** What you need to do **
In the entries that follow, count each line containing "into" and state the total, nothing more.
+--
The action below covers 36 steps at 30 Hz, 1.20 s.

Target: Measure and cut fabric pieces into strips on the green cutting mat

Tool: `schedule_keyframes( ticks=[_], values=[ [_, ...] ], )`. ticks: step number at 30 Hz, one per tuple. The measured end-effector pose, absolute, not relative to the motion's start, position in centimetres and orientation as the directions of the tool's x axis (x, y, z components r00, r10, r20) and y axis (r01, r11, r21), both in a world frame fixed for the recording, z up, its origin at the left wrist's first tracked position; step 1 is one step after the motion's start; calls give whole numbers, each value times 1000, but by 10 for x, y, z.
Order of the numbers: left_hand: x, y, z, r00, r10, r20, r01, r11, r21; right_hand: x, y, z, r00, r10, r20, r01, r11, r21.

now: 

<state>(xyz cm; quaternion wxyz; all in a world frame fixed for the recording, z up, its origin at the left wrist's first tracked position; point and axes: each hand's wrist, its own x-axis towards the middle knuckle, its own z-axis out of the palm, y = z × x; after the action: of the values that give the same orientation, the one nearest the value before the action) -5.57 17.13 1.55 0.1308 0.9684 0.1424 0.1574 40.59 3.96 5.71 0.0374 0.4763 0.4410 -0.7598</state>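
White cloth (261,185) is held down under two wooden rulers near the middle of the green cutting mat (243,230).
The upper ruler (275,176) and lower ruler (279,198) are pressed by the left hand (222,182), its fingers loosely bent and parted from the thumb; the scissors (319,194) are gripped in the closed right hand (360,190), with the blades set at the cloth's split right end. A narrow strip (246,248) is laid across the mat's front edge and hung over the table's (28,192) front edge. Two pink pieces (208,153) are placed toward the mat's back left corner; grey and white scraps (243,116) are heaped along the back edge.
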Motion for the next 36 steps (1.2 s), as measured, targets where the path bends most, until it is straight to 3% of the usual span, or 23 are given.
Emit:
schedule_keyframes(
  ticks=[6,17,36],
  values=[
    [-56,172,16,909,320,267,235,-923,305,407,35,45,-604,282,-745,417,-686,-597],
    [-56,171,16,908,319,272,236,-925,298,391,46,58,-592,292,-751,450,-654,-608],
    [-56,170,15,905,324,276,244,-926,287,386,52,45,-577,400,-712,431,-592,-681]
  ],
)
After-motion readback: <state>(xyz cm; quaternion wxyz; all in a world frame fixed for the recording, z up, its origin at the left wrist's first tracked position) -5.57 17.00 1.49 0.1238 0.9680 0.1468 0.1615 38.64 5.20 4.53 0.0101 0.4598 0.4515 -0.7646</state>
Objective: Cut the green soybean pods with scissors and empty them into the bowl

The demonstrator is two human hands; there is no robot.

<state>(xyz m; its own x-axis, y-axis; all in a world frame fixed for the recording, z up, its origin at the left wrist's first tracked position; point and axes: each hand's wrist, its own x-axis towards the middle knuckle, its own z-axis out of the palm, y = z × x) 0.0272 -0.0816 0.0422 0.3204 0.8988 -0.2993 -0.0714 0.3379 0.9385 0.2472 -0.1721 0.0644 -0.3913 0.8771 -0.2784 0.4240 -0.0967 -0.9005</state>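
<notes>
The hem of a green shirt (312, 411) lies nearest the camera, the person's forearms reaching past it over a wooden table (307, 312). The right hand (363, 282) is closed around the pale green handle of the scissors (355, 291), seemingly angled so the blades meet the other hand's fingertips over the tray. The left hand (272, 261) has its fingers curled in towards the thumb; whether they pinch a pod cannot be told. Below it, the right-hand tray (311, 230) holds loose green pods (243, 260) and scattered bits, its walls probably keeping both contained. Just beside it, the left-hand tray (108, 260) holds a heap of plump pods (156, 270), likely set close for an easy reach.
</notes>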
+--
** Response **
2